Richard D. Marsico
Professor of Law
Director, Wilf Impact Center for Public Interest Law
Founder, High School for Law and Social Justice
Contact Information
T 212.431.2180
E richard.marsico@nyls.edu
Faculty Assistant
Tracy S. Persaud
T 212.431.2124
E tracy.persaud@nyls.edu
Education
Harvard, J.D. 1985 magna cum laude; Fordham, B.A. 1982 summa cum laude
Profile
Richard Marsico is Professor of Law and Director of the Wilf Impact Center for Public Interest Law at New York Law School. He is also the founder and a board member of The Charter High School for Law and Social Justice in the Bronx, New York, and he served as president of the Mamaroneck Union Free District School Board.
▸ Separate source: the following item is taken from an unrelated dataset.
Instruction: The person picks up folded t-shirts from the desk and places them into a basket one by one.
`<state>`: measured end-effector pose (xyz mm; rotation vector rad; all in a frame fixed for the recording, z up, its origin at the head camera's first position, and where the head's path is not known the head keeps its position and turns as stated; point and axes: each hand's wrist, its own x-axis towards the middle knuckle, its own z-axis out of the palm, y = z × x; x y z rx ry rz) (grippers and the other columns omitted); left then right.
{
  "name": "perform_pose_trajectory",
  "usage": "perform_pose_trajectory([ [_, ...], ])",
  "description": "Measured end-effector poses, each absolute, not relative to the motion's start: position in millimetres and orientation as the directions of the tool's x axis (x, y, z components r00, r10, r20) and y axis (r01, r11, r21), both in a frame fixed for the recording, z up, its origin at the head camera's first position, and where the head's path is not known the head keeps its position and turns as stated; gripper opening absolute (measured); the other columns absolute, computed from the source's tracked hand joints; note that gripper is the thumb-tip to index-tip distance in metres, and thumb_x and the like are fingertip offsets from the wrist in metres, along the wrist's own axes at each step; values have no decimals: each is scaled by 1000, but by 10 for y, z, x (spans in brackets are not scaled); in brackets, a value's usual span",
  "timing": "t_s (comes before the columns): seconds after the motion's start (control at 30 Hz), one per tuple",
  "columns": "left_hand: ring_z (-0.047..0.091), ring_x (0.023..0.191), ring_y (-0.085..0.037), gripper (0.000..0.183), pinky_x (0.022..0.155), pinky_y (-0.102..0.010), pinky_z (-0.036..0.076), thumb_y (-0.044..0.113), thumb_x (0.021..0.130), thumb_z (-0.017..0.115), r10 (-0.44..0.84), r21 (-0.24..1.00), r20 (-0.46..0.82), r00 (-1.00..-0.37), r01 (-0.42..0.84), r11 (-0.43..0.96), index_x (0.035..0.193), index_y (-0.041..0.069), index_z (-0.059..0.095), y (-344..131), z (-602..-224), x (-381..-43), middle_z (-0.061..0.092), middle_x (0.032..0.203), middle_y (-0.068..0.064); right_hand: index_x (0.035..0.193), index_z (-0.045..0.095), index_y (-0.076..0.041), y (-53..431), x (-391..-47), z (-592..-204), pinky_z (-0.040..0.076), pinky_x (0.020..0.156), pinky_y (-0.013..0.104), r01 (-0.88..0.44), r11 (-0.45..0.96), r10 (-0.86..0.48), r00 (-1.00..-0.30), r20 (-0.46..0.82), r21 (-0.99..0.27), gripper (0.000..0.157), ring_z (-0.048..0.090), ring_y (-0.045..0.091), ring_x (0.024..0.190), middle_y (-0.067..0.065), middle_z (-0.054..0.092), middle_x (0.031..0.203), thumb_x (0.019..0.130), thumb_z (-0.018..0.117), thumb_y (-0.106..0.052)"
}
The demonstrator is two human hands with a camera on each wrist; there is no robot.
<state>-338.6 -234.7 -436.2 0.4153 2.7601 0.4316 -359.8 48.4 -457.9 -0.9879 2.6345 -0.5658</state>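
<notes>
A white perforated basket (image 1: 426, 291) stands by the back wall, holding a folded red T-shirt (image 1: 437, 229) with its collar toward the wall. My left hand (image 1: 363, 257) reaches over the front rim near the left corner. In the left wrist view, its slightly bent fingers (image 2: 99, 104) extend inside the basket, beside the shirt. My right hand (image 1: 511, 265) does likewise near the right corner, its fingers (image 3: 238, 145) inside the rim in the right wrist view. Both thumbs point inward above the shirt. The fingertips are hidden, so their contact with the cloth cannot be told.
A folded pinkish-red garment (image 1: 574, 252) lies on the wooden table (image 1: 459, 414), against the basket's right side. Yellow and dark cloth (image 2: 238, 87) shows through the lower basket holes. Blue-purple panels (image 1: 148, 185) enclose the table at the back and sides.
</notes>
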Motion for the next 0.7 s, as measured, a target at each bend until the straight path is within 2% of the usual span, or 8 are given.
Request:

Professor Marsico is the author of law review articles about community reinvestment and home mortgage lending, clinical teaching, and special education, as well as two books—Special Education Law and Practice: Cases and Materials and Democratizing Capital: The History, Law, and Reform of the Community Reinvestment Act.
His interest and scholarship in areas of community reinvestment, not-for-profit law, civil rights law, and education law began as early as law school, where he served as the executive editor of the Harvard Civil Rights-Civil Liberties Law Review.
Following law school, Professor Marsico was a law clerk to Hon. Shirley Wohl Kram in the Southern District of New York. He then worked as an attorney in the Bronx neighborhood office of the civil division of The Legal Aid Society, where he specialized in class action litigation, housing court litigation, and representing tenant associations in rent strikes, repair cases, and urban homesteading efforts before he moved to NYLS, where he has been teaching since 1990.
At NYLS, Professor Marsico has taught numerous clinical courses, where he has supervised students representing clients on diverse issues including discrimination, community reinvestment, not-for-profit law, and political asylum. His scholarship has examined the Community Reinvestment Act and how the federal law promotes economic development in impoverished communities as well as ways to encourage banks to make loans to businesses and residents of these low-income neighborhoods without encouraging predatory lending at high interest rates and harsh terms. He has written and lectured extensively in the field, focusing on low-income and minority borrowers. His published research includes a survey on patterns of home mortgage lending to low-income and minority communities in the New York metropolitan area.
Now, as Director of the Wilf Impact Center, Professor Marsico is shaping the School’s efforts to use law’s constructive power as a tool of justice and social welfare.